“A Good Man is Hard to Find”
Traditional convention suffered a string of devastating shocks in the first half of the twentieth century. A world war, a Great Depression, and another world war shattered many people’s faith in traditional institutions. A propos, Flannery O’Connor dispenses with the conventional tropes of hero and villain in “A Good Man is Hard to Find.” She gives the reader a villain who is not evil and a hero who is not good.
Despite the third-person narration, this is the Grandmother’s story. The narrator presents her thoughts and feelings, but the other characters exhibit no evidence of inner life. They speak and act, but the reader experiences them exclusively from the outside. Furthermore, her son and grandchildren have names, while her daughter-in-law is only “the children’s mother.” The Grandmother’s centrality in the story not only makes her the protagonist – the “first actor” – but it reflects her selfishness. We know little or nothing of anyone else’s feelings because she knows little or nothing about them. She ranks people by social class (gentlemen/ladies are highest, then commoners, then niggers) and degree of relatedness to her (blood relatives come first, followed by in-laws, strangers, and negros). The “little pickaninny” is nothing more to her than a “picture” she would like to paint. To extend the manifestation of her selfishness, O’Connor uses the Grandmother to move the plot forward. Every major event is her idea: going to Tennessee instead of Florida, stopping at the plantation house, smuggling the cat along and thereby causing the accident, and flagging down the “hearse-like automobile” carrying the Misfit and his associates. And when it looks as though she might not get her way, she stoops to manipulation. Bailey does not want to stop at the plantation house, so the Grandmother resorts to deceit: “‘There was a secret panel in this house,’ she said craftily, not telling the truth but wishing that she were, ‘and the story went that all the family silver was hidden in it.’” She knows the children will demand to visit the house and use all their powers of obnoxious persuasion to see that their father concedes. Then, startled by embarrassing realization that the plantation house is actually not in Georgia at all, she upsets the cat she had concealed under her luggage. The aggravated cat’s claws find their way into Bailey’s shoulder and Bailey’s car consequently finds its way into a ditch. The scene of this family’s doom is set, unwittingly orchestrated by the Grandmother’s selfishness.
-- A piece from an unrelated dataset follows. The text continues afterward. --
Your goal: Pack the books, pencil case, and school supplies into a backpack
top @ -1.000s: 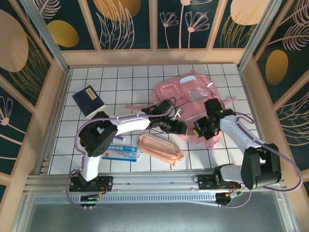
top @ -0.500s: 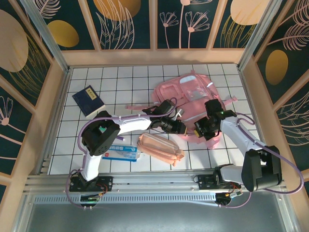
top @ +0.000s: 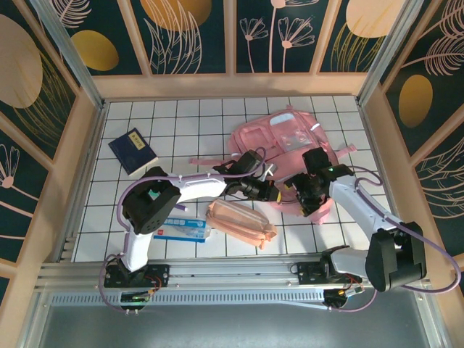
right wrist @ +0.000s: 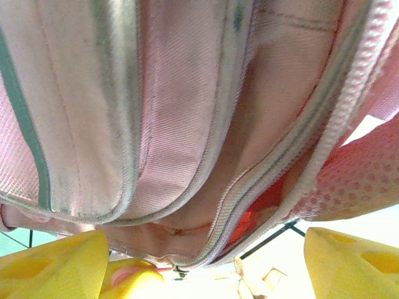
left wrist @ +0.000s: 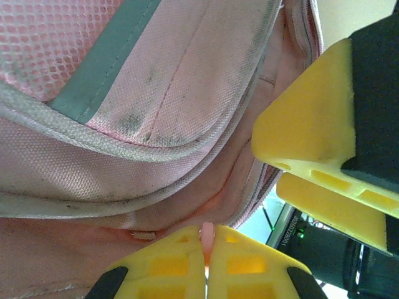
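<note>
Your pink backpack (top: 286, 141) lies flat on the white-tiled table (top: 181, 119), toward 2 o'clock from the table's centre, with its near edge pointing to 6 o'clock. Both arms meet at that near edge.

Your left fingers (top: 272, 193) come in from 9 o'clock. The left wrist view shows them (left wrist: 181, 261) pressed together at the bottom of the frame, pinching a thin sliver of pink backpack (left wrist: 156, 93) material. It may be a zipper tab or a fold of the lip; the view is too close to tell which.

Your right fingers (top: 294, 193) sit just beside them, at their 3 o'clock. In the right wrist view they (right wrist: 355, 261) stand wide apart at 5 and 7 o'clock, clamped on nothing. The backpack's (right wrist: 187, 93) zipper track runs between them, and it gapes enough to show a red-orange lining.

The peach pencil case (top: 241, 223) lies on the table at 6 o'clock from the centre, near the left arm's forearm and apart from the backpack. The white-and-blue packet (top: 183, 229) lies flat between 7 and 8 o'clock, partly under the left arm's elbow. The navy booklet (top: 133, 151) rests well apart from everything else, out between 9 and 10 o'clock near the left wall.
</note>
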Available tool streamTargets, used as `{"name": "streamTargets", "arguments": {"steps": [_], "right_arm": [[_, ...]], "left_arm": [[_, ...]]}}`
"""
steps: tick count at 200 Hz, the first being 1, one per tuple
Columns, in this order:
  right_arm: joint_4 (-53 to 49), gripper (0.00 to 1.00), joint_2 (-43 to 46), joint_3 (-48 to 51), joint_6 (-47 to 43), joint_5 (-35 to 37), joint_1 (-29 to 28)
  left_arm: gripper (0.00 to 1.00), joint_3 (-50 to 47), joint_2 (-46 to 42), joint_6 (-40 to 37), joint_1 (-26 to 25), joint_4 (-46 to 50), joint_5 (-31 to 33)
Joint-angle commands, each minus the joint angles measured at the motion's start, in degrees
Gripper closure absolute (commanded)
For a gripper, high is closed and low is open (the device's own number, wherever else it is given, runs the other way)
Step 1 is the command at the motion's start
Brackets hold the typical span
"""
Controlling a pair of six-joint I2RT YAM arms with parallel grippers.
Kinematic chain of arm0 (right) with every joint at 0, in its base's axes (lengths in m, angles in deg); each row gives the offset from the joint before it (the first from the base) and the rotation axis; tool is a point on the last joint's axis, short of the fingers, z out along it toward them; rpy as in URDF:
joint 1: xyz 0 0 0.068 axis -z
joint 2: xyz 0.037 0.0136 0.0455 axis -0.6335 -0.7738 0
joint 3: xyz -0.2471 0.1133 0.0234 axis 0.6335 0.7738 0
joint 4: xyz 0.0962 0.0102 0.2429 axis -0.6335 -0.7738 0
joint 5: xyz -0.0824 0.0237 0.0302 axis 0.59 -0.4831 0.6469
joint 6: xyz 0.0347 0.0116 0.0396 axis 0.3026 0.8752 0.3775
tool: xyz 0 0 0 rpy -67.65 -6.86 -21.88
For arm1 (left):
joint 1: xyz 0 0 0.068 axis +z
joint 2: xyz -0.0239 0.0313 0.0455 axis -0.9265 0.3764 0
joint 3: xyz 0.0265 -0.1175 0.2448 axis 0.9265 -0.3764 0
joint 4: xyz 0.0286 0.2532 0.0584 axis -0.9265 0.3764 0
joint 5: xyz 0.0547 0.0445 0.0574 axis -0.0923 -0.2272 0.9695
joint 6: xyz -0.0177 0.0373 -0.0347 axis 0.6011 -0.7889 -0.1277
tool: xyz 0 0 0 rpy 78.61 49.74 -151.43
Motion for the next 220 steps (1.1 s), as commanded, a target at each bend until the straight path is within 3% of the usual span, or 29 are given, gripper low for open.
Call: {"name": "streamTargets", "arguments": {"steps": [1,38,67,78,107,156,220], "right_arm": [[-1.9,0.2,-0.85,0.31,2.93,1.82,-0.94],[-0.44,0.32,-3.78,-0.49,8.05,3.61,-3.86],[1.27,0.6,-4.3,0.8,10.94,6.1,-3.65],[1.5,0.79,-4.0,0.95,11.64,6.42,-3.58],[0.72,1.0,-1.99,0.23,11.85,7.59,-2.84],[-2.04,1.0,3.27,-0.34,10.02,8.36,1.33],[-3.05,1.0,7.3,0.48,8.68,6.29,2.94]], "left_arm": [[1.0,-0.86,-2.73,0.64,0.21,-3.13,-1.42],[1.0,-3.12,-4.38,2.13,0.15,-6.64,-2.16],[1.0,-4.62,-5.6,3.19,0.17,-8.34,-1.88],[1.0,-5.12,-6.22,3.07,0.17,-8.37,-1.1],[1.0,-7.4,-8.63,2.47,1.19,-6.74,5.41],[1.0,-20.2,-15.63,6.3,9.76,-16.68,16.47],[1.0,-18.19,-11.48,3.28,17.94,-16.51,27.03]]}}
Selfishness, cunning, deceit: one sees these traits most often in villains. However, the Grandmother’s villainy stems not from outright malice, but from a more prosaic character flaw: egocentrism. Her salvation lies in liberating her good heart from her defective character. Enter the Misfit: a walking paradox if ever there was one. As the antagonist, he acts against the protagonist. As the hero, he rescues the Grandmother from her egoistic personality. But his heroism lacks anything one can recognize as good or moral. In fact, he is the archetypal anti-hero. He says himself that he “ain’t a good man, but [he] ain’t the worst in the world neither.” In having “been most everything,” the Misfit defies easy classification. Under his direction, his associates murder the Grandmother’s entire family. As long as she keeps repeating “you wouldn’t shoot a lady,” her soul has not been saved and the Misfit continues to lecture her on the ambiguity, the absurdity of his life. But at the moment of her enlightenment, when she cries, “you’re one of my babies,” the Misfit – at once the agent of her salvation and her destruction – absolves her in the name of the Father (*BLAM*) and of the Son (*BLAM*) and of the Holy Spirit (*BLAM*). The Grandmother lies dead, eyes gazing to heaven and a beatific smile on her face. Immanent death stripped away her pretensions and liberated her ultimately good heart. The Misfit understands what had just happened: “She would of been a good woman if it had been somebody there to shoot her every minute of her life.”
Few people qualify as truly evil. O’Connor shows her readers how a good heart can be lost in a mire of selfishness and ignorance, causing harm entirely by accident. Similarly, even a violent criminal can serve as the avatar of enlightenment in spite of himself. Some truths cannot be expressed conventionally.
Work Cited
O’Connor, Flannery. “A Good Man is Hard to Find.” A Good Man is Hard to Find, and Other
Stories. New York: Harcourt, 1955. Print.